Identification of new risk loci shared across systemic vasculitides points towards potential target genes for drug repurposing

Lourdes Ortiz-Fernández  1 Elio G Carmona #  2   3 Martin Kerick #  2 Paul Lyons  4   5 Francisco David Carmona  6   7 Raquel López Mejías  8 Chiea Chuen Khor  9 Peter C Grayson  10 Enrico Tombetti  11   12 Lindi Jiang  13   14 Haner Direskeneli  15 Guher Saruhan-Direskeneli  16 José-Luis Callejas-Rubio  17 Augusto Vaglio  18   19 Carlo Salvarani  20 Jose Hernández-Rodríguez  21 Maria Cinta Cid  21 Ann W Morgan  22   23 Peter A Merkel  24   25 David Burgner  26   27   28   29 Kenneth Gc Smith  4   5 Miguel Angel Gonzalez-Gay  30 Amr H Sawalha  31   32   33   34 Javier Martin  2 Ana Marquez  1
Affiliations

Identification of new risk loci shared across systemic vasculitides points towards potential target genes for drug repurposing

Lourdes Ortiz-Fernández et al.

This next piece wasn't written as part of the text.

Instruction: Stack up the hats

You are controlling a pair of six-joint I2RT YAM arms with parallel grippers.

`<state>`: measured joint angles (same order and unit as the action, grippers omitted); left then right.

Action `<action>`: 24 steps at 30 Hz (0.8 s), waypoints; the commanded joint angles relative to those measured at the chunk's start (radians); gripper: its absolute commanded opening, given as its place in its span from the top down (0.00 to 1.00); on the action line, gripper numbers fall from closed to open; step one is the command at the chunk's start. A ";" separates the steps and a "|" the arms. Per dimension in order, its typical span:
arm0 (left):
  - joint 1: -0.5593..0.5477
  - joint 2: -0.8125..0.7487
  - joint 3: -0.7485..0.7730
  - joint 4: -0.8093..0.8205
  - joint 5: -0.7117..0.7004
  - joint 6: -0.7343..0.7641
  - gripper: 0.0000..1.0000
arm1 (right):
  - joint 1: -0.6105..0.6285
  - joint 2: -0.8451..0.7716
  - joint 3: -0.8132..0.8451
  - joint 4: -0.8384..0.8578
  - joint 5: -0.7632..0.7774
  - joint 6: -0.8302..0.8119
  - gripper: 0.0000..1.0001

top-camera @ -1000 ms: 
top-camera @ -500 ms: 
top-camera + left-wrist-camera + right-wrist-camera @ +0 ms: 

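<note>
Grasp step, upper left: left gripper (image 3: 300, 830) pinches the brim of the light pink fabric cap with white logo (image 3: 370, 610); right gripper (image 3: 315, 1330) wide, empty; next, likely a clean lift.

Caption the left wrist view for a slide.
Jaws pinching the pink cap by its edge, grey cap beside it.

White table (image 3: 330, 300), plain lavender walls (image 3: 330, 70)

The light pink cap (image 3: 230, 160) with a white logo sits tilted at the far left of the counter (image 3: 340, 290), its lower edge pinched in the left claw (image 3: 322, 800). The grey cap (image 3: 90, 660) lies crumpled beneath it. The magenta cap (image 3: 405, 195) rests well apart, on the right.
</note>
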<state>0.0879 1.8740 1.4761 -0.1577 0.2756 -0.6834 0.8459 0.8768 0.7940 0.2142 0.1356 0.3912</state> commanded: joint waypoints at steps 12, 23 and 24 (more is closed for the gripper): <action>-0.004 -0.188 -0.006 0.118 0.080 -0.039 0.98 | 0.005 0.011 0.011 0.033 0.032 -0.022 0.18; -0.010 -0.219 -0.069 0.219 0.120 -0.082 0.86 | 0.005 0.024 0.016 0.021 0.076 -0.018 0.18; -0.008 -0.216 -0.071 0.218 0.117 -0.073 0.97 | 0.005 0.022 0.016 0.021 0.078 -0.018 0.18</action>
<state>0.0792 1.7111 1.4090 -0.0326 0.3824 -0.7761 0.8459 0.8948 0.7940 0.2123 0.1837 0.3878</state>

Ann Rheum Dis. 2023 Jun.

Abstract

Objectives: The number of susceptibility loci currently associated with vasculitis is lower than in other immune-mediated diseases due in part to small cohort sizes, a consequence of the low prevalence of vasculitides. This study aimed to identify new genetic risk loci for the main systemic vasculitides through a comprehensive analysis of their genetic overlap.

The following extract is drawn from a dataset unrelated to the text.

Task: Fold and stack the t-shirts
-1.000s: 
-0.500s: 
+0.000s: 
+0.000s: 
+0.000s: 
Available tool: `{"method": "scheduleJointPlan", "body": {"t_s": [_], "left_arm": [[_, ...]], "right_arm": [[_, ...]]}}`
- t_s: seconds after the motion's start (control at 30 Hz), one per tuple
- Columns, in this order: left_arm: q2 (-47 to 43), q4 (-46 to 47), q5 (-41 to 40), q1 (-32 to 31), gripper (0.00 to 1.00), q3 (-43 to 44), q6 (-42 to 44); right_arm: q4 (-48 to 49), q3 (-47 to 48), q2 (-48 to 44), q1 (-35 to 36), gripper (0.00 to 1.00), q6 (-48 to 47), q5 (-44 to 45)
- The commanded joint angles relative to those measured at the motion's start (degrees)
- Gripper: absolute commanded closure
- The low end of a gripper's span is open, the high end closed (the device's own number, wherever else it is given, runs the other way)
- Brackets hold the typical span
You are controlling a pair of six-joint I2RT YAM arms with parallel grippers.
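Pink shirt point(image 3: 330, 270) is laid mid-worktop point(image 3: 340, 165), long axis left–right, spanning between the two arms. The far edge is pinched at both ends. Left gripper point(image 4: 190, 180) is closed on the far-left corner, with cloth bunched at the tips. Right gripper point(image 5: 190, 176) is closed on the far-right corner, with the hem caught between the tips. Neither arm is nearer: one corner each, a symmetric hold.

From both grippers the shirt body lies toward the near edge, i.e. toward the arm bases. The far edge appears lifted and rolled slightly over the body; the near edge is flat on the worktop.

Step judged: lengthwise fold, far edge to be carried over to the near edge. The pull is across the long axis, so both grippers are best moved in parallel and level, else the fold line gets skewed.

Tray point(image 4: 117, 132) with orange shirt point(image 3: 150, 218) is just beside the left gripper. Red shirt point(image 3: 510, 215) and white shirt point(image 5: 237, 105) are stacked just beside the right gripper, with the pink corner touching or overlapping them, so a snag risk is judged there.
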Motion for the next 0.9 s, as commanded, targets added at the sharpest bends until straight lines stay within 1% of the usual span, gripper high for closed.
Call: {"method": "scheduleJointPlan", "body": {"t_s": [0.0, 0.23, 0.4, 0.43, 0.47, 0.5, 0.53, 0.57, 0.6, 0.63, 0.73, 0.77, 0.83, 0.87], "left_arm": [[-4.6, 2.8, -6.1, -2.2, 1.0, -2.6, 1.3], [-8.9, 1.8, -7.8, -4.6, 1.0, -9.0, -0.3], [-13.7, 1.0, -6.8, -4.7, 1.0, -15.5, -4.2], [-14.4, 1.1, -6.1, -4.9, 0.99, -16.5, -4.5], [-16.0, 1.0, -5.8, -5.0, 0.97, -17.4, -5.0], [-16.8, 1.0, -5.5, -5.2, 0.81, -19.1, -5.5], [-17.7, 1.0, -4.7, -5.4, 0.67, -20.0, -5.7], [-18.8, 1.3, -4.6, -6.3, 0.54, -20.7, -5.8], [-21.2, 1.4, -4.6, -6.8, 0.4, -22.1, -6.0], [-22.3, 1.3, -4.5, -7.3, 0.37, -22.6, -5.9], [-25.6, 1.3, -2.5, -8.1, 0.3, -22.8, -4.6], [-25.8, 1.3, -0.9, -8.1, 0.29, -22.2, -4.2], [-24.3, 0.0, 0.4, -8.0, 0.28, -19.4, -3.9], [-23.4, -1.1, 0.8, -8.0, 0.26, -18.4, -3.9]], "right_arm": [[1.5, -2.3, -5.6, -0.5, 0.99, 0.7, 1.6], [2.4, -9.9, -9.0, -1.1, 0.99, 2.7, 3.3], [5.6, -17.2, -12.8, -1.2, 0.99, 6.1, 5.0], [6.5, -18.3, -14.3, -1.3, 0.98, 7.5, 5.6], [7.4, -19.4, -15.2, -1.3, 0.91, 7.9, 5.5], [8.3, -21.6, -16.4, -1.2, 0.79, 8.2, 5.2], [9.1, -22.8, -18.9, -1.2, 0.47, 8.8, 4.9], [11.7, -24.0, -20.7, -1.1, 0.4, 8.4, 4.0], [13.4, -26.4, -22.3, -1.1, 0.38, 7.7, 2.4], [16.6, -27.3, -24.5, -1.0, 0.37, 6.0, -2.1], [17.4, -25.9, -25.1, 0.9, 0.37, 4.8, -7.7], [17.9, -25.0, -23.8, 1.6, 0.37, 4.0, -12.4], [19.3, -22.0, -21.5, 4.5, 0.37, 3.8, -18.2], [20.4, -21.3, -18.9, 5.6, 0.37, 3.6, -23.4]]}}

Methods: Genome-wide data from 8467 patients with any of the main forms of vasculitis and 29 795 healthy controls were meta-analysed using ASSET. Pleiotropic variants were functionally annotated and linked to their target genes. Prioritised genes were queried in DrugBank to identify potentially repositionable drugs for the treatment of vasculitis.

Results: Sixteen variants were independently associated with two or more vasculitides, 15 of them representing new shared risk loci. Two of these pleiotropic signals, located close to CTLA4 and CPLX1, emerged as novel genetic risk loci in vasculitis. Most of these polymorphisms appeared to affect vasculitis by regulating gene expression. In this regard, for some of these common signals, potential causal genes were prioritised based on functional annotation, including CTLA4, RNF145, IL12B, IL5, IRF1, IFNGR1, PTK2B, TRIM35, EGR2 and ETS2, each of which has key roles in inflammation. In addition, drug repositioning analysis showed that several drugs, including abatacept and ustekinumab, could be potentially repurposed in the management of the analysed vasculitides.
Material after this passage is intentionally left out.